Livelihood Sustainability: History
Please note this is an old version of this entry, which may differ significantly from the current revision.
Subjects: Social Issues

Livelihood sustainability means many farmers worldwide resort to choosing various income-earning options for diversifying their income sources as a means of risk-avoidance, social protection, and, above all, to finance agricultural operations. Non-farm income generation among farm families has become an imperative part of livelihood earning strategies in recent years amid fast-evolving climatic and sociodemographic changes. 

  • adaptation
  • sustainability
  • community support
  • business
  • start-up
  • profitability
  • constraints

1. Introduction

Declining per capita arable land and water availability as a result of the rapidly increasing population in most parts of the world are the main dilemmas for agrarian economies, including Pakistan [1][2]. Other anthropogenic and institutional drivers also cause an unstable and inconsistent flow of farm incomes, such as droughts, floods, marketing uncertainties, price fluctuations, and incoherent policy environment [3]. Farmers in developed countries also face uncertainty of farm income flows and are tempted to pursue various measures to secure and ensure the uninterrupted flow of income whether through farm-level diversification or off-farm diversification; this includes engaging in part-time businesses, providing labour to other industries or opting to pursue part-time/full-time service employment [4][5][6][7]). Such options pave the way for income sustainability among farm families while enabling them to easily and timely finance farm operations. Farmers in Pakistan also face similar issues, along with uncertain policy support, weaker institutional frameworks, higher incidence of crop and livestock disease, rampant pest infestation, higher vulnerability to catastrophic risk, poor resilience and coping capacity, and staggered mode of climate change adaptation [8][9][10]. All these factors place intense pressure on farmers to seek alternative options of income sources other than agriculture.
One must be well-aware and proactive to respond to any risk/risk source to which his/her livelihood is exposed by developing a feasible risk management strategy, for example, pursuing and resorting to non-farm income sources in the case of the farming businesses.
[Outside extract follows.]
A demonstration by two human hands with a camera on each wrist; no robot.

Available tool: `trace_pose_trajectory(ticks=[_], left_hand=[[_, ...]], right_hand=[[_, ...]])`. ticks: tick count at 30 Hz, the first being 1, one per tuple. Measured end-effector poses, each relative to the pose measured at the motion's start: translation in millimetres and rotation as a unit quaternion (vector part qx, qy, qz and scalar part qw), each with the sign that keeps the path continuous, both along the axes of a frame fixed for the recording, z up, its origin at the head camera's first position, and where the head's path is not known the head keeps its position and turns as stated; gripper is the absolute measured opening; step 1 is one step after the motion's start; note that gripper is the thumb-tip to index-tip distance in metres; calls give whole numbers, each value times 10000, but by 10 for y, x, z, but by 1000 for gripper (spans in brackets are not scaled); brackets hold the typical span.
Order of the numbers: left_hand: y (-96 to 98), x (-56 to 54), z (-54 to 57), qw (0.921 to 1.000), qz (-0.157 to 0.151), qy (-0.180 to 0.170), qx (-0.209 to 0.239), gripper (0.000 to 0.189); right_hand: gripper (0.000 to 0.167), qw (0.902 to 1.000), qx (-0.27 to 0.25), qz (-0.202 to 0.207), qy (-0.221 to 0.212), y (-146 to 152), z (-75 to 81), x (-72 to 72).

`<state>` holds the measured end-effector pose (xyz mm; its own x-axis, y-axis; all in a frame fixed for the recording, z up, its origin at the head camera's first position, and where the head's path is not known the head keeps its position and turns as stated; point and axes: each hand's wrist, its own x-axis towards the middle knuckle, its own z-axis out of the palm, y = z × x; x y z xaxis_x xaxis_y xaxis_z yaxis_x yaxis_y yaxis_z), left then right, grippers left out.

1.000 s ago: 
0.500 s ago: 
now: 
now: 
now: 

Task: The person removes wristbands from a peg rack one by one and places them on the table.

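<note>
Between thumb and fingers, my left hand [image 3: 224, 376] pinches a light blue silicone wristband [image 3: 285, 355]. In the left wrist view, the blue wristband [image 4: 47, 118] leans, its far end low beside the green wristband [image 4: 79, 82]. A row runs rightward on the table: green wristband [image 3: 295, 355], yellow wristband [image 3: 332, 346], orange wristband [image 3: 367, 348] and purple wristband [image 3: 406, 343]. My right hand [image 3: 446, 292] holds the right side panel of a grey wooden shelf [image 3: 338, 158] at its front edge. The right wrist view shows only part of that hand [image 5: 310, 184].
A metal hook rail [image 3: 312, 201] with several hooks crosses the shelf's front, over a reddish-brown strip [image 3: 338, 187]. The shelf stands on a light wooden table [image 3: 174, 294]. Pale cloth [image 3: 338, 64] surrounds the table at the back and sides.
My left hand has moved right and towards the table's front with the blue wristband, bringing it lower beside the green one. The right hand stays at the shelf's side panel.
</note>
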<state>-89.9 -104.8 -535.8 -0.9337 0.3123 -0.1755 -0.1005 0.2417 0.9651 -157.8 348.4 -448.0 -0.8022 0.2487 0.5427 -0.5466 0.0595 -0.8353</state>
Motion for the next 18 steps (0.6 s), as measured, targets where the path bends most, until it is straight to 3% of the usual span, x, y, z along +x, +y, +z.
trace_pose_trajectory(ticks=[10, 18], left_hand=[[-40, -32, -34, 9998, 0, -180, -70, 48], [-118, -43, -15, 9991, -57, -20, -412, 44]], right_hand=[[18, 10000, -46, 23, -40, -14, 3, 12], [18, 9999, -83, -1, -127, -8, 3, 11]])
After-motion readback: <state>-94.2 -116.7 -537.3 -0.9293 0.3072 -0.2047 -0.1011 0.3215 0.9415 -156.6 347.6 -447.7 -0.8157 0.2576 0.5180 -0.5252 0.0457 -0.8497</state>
Economic motives, as well as the pressure of other risk sources, generally results in persuading the majority of agricultural households to explore other means of generating additional income through non-farm activities to potentially face the issue of income variability and the risk of farm income decline [11] In Pakistan, non-farm activities have become a vital element of income generation strategies among agricultural households with the possibility of increasing their share of non-farm income to total farm income as evinced by [12] and [13], who note that the share of non-farm income in total household income may increase with the passage of time in many developing countries. These activities are also linked with poverty reduction in rural areas [12].
Due to population growth and the uncertain nature of farming, households are pushed towards non-farm activities leading to “distress-push” diversification; this is not the only case as some agricultural households are compelled into non-farm sectors because of higher earnings from off-farm employment. The latter has fewer risk elements than agriculture, resulting in a “demand-pull” diversification [14]. Some studies tacitly accept that the “distress-push” factor is more prevalent due to a declining per capita land availability, thus forcing farm families to pursue non-farm activities [15].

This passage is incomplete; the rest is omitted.